One of the defining traits of genius is universality, and 342 years after its premiere Molière's Tartuffe remains fresh with insights on fundamentalism and religious hypocrisy, even if Freyda Thomas' translation and adaptation, used in Germinal Stage Denver's current production, is a bit forced.

Michael Shalhoub as Tartuffe
Michael Shalhoub as Tartuffe
Photo: Germinal Stage Denver
Thomas sets the play in the present, with Orgon as a wealthy businessman who has just purchased a cable TV station. While watching the tube one day, he is dazzled by the televangelist, Tartuffe. Orgon decides then and there to bring Tartuffe into his family and shower riches upon this so-called man of the cloth.

Director Ed Baierlein's cast of ten varies in effectiveness handling the subtler aspects of Moliere's satire and the rendering of the verse, with performances ranging from naturalistic to caricature and the poetry occasionally occluded by the emphasis on rhyme rather than meaning.

Michael Shalhoub, always at home as "the devil's advocate," finds the right notes in balancing Tartuffe's public piety and private perniciousness, though his Southern dialect seems to wander along with his character's roving eye. Terry Burnsed's Cléante is both the voice of reason and the stylistic ballast of the production that establishes its realistic premise.

Jennifer Anne Forsyth as Dorine and Lawrence Allen as Orgon
Jennifer Anne Forsyth as Dorine
and Lawrence Allen as Orgon
Photo: Germinal Stage Denver
Jennifer Anne Forsyth, as the punk-influenced Dorine, Suzanna Wellens, as the comely and clever Elmire, and Kristina Denise Pitt, as Orgon's delicious daughter, also manage to make contemporary sense out of Thomas' somewhat florid rendition. Stephen R. Kramer bookends the production with compelling turns as the classical Prolog and the film noir send-up Agent Loyal.

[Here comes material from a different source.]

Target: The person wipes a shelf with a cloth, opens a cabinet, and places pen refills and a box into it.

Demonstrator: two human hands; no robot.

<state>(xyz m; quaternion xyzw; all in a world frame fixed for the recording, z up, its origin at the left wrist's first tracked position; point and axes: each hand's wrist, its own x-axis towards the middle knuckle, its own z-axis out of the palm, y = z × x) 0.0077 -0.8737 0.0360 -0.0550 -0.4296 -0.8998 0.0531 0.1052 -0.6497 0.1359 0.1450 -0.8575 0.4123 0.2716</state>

Using dogma to swindle God-fearing folk out of their hard-earned shekels is as old a ploy as organized religion, and certainly the holier-than-thou posturing that dominates our national landscape provides a number of telling and humorous parallels between Molière's time and our own. But the obviousness of this comparison not only makes Thomas' metaphor feel belabored, it stretches credulity, as when we're told that George W. Bush has intervened to save Orgon's family from Tartuffe's hypocritical flimflam. When a cowboy from Crawford, Texas becomes the deus ex machina (standing in for the Sun King, no less), we've lost our way.

The Germinal Stage Denver's production of Tartuffe: Born Again runs through October 8th. 303-455-7108.